= EXERCISE INSTRUCTIONS =
Every line below must be reproduced exactly. Copy them all.

======== AVAILABLE DATA

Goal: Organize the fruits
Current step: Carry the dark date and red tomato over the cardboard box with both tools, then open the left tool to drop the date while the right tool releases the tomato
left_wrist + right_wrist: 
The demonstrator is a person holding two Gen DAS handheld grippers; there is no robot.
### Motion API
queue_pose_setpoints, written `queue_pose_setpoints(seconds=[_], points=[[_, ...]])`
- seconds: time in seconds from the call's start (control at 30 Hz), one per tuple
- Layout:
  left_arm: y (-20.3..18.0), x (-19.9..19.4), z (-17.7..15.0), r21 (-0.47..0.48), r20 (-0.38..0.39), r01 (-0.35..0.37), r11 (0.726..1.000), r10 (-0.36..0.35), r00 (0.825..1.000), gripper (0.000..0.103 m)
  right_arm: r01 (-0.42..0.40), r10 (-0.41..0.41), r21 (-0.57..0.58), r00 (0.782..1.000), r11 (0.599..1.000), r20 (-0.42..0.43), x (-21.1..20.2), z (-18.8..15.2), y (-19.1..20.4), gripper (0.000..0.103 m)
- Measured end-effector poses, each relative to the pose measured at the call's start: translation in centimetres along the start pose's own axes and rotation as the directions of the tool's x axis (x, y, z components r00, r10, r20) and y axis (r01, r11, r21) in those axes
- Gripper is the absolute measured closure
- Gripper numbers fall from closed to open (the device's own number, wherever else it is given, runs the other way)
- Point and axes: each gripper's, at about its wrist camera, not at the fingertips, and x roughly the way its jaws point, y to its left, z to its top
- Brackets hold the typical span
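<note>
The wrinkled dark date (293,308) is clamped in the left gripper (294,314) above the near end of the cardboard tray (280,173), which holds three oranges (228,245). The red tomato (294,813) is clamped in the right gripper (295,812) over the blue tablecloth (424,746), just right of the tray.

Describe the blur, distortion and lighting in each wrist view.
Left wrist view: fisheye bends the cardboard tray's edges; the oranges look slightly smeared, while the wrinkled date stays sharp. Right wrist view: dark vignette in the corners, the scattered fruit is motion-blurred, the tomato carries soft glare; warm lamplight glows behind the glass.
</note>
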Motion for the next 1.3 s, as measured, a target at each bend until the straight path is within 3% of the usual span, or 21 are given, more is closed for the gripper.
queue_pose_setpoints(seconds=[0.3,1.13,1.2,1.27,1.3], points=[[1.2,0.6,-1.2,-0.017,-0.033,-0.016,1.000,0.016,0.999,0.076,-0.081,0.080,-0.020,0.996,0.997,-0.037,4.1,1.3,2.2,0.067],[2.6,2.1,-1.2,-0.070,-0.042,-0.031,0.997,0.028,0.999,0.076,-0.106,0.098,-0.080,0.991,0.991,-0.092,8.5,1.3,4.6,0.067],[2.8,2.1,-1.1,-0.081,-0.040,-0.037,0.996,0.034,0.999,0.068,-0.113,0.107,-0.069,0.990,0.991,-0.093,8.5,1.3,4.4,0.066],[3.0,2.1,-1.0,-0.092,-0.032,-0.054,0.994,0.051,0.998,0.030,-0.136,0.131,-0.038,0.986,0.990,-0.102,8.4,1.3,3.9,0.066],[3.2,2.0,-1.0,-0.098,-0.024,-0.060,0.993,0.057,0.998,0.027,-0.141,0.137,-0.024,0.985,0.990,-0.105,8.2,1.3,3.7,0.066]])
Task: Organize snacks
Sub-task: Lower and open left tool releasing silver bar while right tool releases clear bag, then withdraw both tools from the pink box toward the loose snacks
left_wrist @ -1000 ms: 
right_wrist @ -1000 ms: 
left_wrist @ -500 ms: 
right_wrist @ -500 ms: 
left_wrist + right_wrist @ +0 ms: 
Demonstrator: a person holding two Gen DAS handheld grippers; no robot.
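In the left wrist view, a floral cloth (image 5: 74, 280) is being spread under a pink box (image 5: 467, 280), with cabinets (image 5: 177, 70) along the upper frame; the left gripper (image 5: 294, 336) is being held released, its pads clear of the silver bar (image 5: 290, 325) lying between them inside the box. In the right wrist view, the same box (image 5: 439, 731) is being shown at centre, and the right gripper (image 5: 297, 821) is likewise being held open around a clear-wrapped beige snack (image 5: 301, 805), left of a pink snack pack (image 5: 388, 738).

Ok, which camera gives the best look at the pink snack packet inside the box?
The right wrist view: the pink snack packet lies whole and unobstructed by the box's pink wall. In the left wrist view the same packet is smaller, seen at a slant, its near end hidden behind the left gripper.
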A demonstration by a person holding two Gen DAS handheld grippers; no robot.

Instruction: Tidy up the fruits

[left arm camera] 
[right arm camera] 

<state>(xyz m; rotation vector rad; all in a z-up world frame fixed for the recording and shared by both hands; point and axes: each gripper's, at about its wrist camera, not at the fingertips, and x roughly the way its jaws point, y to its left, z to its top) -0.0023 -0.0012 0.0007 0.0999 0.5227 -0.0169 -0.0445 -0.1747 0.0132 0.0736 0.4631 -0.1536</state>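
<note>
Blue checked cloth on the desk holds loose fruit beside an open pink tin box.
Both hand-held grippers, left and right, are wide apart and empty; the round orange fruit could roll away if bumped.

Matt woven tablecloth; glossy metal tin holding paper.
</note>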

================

= TASK ANSWER =
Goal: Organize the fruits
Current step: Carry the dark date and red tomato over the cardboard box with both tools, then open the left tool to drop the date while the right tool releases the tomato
left_wrist + right_wrist: 
The demonstrator is a person holding two Gen DAS handheld grippers; there is no robot.
### Motion API
queue_pose_setpoints, written `queue_pose_setpoints(seconds=[_], points=[[_, ...]])`
- seconds: time in seconds from the call's start (control at 30 Hz), one per tuple
- Layout:
  left_arm: y (-20.3..18.0), x (-19.9..19.4), z (-17.7..15.0), r21 (-0.47..0.48), r20 (-0.38..0.39), r01 (-0.35..0.37), r11 (0.726..1.000), r10 (-0.36..0.35), r00 (0.825..1.000), gripper (0.000..0.103 m)
  right_arm: r01 (-0.42..0.40), r10 (-0.41..0.41), r21 (-0.57..0.58), r00 (0.782..1.000), r11 (0.599..1.000), r20 (-0.42..0.43), x (-21.1..20.2), z (-18.8..15.2), y (-19.1..20.4), gripper (0.000..0.103 m)
- Measured end-effector poses, each relative to the pose measured at the call's start: translation in centimetres along the start pose's own axes and rotation as the directions of the tool's x axis (x, y, z components r00, r10, r20) and y axis (r01, r11, r21) in those axes
- Gripper is the absolute measured closure
- Gripper numbers fall from closed to open (the device's own number, wherever else it is given, runs the other way)
- Point and axes: each gripper's, at about its wrist camera, not at the fingertips, and x roughly the way its jaws point, y to its left, z to its top
- Brackets hold the typical span
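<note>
The wrinkled dark date (293,308) is clamped in the left gripper (294,314) above the near end of the cardboard tray (280,173), which holds three oranges (228,245). The red tomato (294,813) is clamped in the right gripper (295,812) over the blue tablecloth (424,746), just right of the tray.

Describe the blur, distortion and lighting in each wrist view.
Left wrist view: fisheye bends the cardboard tray's edges; the oranges look slightly smeared, while the wrinkled date stays sharp. Right wrist view: dark vignette in the corners, the scattered fruit is motion-blurred, the tomato carries soft glare; warm lamplight glows behind the glass.
</note>
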Motion for the next 1.3 s, as measured, a target at each bend until the straight path is within 3% of the usual span, or 21 are given, more is closed for the gripper.
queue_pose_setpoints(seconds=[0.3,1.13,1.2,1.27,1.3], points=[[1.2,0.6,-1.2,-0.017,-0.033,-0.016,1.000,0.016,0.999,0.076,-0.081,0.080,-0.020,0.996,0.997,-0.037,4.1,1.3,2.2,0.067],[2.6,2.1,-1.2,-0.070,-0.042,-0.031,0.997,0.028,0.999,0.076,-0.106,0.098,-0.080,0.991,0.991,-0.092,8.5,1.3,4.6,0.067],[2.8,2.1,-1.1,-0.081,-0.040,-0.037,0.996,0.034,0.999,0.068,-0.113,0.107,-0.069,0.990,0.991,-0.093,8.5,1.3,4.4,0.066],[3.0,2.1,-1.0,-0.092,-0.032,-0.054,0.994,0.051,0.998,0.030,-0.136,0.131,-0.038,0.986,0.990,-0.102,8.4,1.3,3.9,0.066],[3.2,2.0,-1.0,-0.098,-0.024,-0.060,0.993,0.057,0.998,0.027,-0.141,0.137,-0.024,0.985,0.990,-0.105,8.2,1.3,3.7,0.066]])
Task: Organize snacks
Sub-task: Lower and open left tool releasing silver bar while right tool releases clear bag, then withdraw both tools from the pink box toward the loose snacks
left_wrist @ -1000 ms: 
right_wrist @ -1000 ms: 
left_wrist @ -500 ms: 
right_wrist @ -500 ms: 
left_wrist + right_wrist @ +0 ms: 
Demonstrator: a person holding two Gen DAS handheld grippers; no robot.
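In the left wrist view, a floral cloth (image 5: 74, 280) is being spread under a pink box (image 5: 467, 280), with cabinets (image 5: 177, 70) along the upper frame; the left gripper (image 5: 294, 336) is being held released, its pads clear of the silver bar (image 5: 290, 325) lying between them inside the box. In the right wrist view, the same box (image 5: 439, 731) is being shown at centre, and the right gripper (image 5: 297, 821) is likewise being held open around a clear-wrapped beige snack (image 5: 301, 805), left of a pink snack pack (image 5: 388, 738).

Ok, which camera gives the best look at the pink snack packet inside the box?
The right wrist view: the pink snack packet lies whole and unobstructed by the box's pink wall. In the left wrist view the same packet is smaller, seen at a slant, its near end hidden behind the left gripper.
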A demonstration by a person holding two Gen DAS handheld grippers; no robot.

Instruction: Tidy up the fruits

[left arm camera] 
[right arm camera] 

<state>(xyz m; rotation vector rad; all in a z-up world frame fixed for the recording and shared by both hands; point and axes: each gripper's, at about its wrist camera, not at the fingertips, and x roughly the way its jaws point, y to its left, z to its top) -0.0023 -0.0012 0.0007 0.0999 0.5227 -0.0169 -0.0445 -0.1747 0.0132 0.0736 0.4631 -0.1536</state>
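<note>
Blue checked cloth on the desk holds loose fruit beside an open pink tin box.
Both hand-held grippers, left and right, are wide apart and empty; the round orange fruit could roll away if bumped.

Matt woven tablecloth; glossy metal tin holding paper.
</note>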

Nothing further is needed for this exercise.